=== Records from a collection ===
BEGIN

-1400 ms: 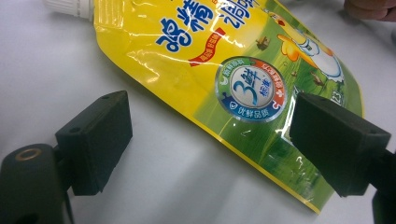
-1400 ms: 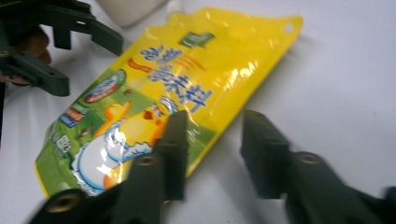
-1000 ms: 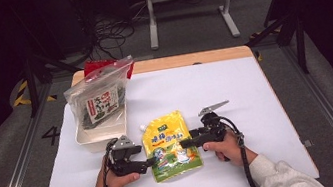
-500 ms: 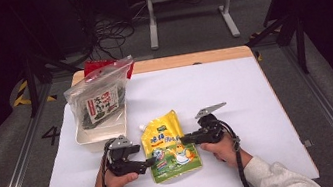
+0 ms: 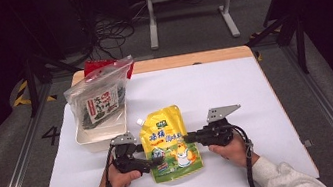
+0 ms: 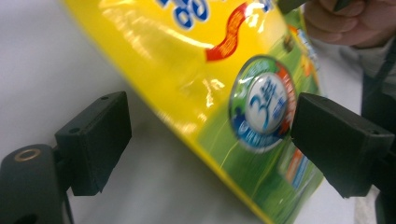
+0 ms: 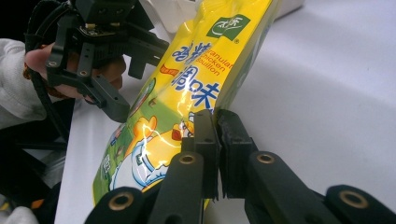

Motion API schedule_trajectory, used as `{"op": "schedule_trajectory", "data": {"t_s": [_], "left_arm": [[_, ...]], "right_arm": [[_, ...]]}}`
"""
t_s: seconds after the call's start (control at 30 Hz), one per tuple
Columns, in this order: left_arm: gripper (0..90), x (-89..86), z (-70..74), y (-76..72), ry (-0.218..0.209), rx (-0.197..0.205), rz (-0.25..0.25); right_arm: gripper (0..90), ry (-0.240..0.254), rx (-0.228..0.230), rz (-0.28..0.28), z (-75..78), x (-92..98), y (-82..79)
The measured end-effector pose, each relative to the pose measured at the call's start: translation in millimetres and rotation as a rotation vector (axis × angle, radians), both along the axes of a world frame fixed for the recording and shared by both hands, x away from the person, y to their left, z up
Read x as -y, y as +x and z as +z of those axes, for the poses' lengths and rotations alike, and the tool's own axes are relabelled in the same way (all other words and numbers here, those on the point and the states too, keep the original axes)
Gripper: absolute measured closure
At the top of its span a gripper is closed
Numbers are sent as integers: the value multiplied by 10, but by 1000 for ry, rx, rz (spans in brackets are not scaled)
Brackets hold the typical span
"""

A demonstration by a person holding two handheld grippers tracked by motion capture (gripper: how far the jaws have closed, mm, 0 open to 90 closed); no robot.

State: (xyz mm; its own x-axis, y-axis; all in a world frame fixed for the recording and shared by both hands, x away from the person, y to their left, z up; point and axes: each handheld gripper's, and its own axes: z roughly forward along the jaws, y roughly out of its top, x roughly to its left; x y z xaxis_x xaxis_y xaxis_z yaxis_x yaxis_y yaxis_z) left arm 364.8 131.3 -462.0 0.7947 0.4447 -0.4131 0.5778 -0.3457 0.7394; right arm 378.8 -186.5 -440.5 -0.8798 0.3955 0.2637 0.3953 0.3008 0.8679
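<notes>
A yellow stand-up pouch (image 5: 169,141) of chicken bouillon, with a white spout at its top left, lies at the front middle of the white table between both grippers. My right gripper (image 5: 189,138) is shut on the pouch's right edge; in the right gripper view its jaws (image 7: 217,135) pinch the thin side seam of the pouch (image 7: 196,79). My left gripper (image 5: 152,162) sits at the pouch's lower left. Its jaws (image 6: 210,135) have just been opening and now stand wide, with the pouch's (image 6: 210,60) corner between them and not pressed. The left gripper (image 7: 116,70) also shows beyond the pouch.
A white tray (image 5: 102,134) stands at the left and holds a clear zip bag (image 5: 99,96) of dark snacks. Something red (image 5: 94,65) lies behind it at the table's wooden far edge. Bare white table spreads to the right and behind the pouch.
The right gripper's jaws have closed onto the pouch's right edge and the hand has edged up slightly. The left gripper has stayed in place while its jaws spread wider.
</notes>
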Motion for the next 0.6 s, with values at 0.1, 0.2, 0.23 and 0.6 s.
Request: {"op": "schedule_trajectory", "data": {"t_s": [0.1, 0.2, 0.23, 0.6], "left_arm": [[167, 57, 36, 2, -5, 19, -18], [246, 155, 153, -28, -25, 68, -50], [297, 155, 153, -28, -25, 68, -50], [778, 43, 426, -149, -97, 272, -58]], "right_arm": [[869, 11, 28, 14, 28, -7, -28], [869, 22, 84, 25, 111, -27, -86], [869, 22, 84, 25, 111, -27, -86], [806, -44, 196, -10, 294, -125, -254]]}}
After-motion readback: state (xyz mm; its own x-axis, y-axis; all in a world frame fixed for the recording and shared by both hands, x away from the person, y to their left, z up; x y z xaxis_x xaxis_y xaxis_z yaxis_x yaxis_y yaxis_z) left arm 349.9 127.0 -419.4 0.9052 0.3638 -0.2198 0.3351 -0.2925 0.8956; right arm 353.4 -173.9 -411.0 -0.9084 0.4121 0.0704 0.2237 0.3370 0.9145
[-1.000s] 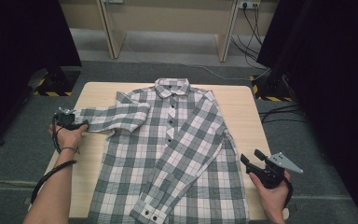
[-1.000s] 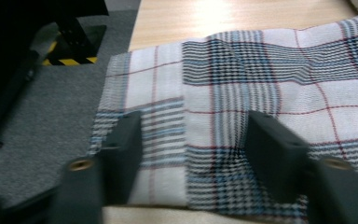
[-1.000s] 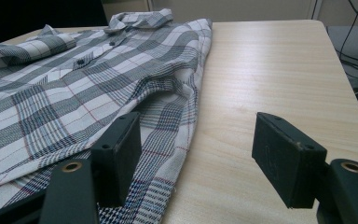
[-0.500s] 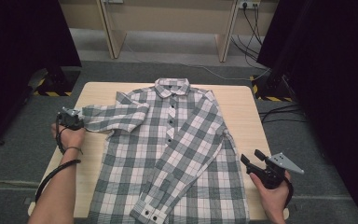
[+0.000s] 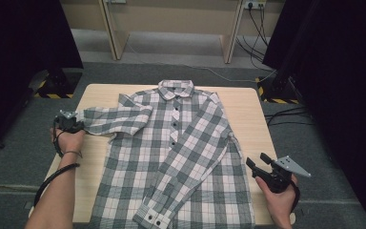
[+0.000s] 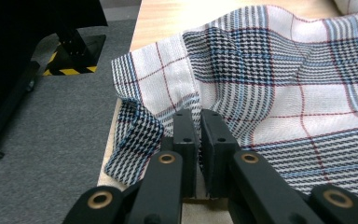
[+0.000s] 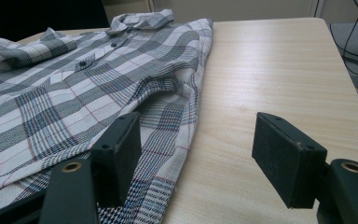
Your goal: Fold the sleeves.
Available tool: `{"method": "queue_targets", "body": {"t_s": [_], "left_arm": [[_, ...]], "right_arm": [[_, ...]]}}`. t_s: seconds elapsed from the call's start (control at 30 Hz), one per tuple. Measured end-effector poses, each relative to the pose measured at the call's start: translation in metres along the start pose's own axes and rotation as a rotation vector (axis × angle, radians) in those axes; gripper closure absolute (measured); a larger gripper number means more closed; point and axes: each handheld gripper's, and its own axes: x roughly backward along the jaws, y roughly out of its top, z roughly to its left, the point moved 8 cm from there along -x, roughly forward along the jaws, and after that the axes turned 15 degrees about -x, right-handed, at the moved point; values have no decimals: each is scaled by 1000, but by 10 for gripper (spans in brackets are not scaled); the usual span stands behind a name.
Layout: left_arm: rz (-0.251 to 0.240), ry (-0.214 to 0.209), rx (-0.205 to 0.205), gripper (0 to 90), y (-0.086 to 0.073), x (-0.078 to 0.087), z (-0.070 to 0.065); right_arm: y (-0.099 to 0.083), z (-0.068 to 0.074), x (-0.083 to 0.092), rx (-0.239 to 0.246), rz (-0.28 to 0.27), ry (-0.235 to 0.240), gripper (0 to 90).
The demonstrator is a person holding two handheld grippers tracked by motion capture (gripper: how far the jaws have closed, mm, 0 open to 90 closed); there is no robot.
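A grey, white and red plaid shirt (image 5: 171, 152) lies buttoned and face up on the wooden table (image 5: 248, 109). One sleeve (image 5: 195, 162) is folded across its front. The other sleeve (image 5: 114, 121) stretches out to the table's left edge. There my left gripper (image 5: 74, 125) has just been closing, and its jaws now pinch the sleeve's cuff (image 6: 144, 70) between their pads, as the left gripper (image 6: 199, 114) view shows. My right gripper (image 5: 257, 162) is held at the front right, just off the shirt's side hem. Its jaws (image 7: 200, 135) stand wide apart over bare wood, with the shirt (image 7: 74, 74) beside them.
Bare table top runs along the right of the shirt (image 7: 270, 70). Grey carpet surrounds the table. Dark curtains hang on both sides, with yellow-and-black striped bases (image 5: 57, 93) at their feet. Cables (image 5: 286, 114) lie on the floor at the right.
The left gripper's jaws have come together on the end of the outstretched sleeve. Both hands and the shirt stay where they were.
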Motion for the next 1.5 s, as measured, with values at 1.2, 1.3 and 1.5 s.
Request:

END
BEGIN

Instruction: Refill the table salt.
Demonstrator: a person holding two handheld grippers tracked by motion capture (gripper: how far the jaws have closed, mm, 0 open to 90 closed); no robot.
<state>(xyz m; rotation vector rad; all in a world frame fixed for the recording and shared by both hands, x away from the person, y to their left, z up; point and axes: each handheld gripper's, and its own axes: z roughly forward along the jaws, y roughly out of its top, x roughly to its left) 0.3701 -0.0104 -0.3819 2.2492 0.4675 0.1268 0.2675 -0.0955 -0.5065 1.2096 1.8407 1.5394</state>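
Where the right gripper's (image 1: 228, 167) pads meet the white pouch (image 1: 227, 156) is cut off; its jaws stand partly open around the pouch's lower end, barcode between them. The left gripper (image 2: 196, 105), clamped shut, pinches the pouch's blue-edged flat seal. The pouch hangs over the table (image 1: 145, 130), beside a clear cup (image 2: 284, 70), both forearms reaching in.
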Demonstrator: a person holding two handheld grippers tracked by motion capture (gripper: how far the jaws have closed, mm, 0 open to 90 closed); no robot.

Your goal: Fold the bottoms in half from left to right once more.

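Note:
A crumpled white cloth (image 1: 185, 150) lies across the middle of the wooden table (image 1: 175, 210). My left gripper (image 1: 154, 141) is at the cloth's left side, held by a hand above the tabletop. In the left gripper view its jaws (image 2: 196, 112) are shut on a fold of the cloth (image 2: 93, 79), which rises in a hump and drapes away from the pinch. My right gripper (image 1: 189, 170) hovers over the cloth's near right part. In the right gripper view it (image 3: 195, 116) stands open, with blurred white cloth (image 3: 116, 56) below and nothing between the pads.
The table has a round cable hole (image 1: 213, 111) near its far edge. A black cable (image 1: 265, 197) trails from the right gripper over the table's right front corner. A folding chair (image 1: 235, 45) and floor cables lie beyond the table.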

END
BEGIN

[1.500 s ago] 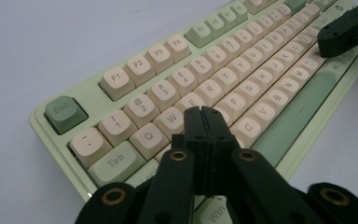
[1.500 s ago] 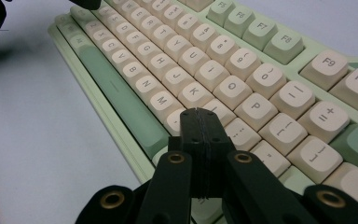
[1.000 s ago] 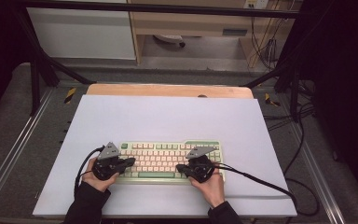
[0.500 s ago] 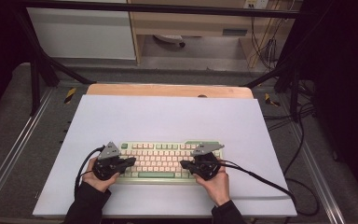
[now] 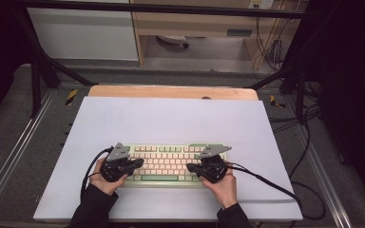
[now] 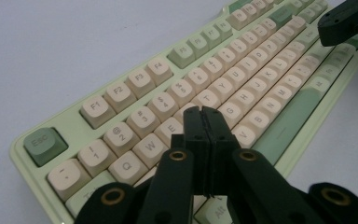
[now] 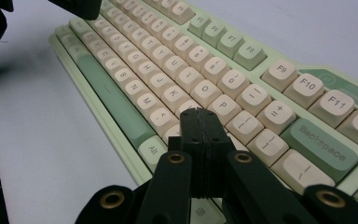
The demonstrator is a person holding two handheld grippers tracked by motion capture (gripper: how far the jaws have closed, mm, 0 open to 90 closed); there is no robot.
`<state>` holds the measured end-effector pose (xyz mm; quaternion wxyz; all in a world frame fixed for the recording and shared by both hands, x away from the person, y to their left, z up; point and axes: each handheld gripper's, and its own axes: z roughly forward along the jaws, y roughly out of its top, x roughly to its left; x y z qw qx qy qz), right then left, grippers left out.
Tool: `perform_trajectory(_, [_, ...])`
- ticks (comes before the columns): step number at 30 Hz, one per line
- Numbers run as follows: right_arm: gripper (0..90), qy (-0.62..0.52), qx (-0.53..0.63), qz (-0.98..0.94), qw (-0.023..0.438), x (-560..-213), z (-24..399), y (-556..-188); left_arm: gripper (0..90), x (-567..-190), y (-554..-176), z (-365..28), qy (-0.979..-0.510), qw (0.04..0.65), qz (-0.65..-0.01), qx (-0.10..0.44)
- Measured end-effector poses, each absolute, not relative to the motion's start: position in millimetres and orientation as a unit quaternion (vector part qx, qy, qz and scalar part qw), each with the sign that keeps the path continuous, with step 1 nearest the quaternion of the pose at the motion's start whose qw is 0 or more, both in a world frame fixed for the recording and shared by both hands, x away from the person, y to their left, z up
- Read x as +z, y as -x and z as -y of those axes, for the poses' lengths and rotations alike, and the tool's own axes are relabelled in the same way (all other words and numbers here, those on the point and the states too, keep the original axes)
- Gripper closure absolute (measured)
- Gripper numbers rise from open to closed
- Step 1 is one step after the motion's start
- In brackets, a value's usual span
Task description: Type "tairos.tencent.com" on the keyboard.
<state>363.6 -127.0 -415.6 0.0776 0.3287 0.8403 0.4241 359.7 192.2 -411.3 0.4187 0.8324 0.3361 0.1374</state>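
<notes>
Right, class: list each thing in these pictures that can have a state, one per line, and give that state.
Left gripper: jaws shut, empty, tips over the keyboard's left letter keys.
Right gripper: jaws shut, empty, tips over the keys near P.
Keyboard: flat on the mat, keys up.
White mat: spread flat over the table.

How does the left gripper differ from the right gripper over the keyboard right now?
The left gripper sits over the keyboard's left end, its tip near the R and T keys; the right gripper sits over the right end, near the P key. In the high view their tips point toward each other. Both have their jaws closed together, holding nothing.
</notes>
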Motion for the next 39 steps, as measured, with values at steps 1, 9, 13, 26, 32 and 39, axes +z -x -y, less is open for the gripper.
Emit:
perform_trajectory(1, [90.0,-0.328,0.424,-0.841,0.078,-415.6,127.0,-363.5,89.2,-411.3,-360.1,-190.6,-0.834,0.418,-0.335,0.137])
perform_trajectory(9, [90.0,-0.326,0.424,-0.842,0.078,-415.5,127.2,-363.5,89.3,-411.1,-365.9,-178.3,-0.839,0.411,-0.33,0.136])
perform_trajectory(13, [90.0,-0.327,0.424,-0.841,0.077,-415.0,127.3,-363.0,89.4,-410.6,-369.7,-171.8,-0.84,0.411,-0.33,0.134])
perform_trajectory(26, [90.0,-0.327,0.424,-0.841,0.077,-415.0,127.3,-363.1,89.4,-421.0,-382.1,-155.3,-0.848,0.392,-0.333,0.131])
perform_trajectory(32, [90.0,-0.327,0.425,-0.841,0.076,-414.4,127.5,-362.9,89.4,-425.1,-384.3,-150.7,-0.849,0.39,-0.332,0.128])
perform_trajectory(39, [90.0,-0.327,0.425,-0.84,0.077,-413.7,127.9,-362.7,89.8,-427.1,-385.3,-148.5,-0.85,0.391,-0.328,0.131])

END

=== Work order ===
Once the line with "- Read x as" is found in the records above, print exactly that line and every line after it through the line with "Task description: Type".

=== Output for this exercise ===
- Read x as +z, y as -x and z as -y of those axes, for the poses' lengths and rotations alike, and the tool's own axes are relabelled in the same way (all other words and numbers here, those on the point and the states too, keep the original axes)
- Gripper closure absolute (measured)
- Gripper numbers rise from open to closed
- Step 1 is one step after the motion's start
- In brackets, a value's usual span
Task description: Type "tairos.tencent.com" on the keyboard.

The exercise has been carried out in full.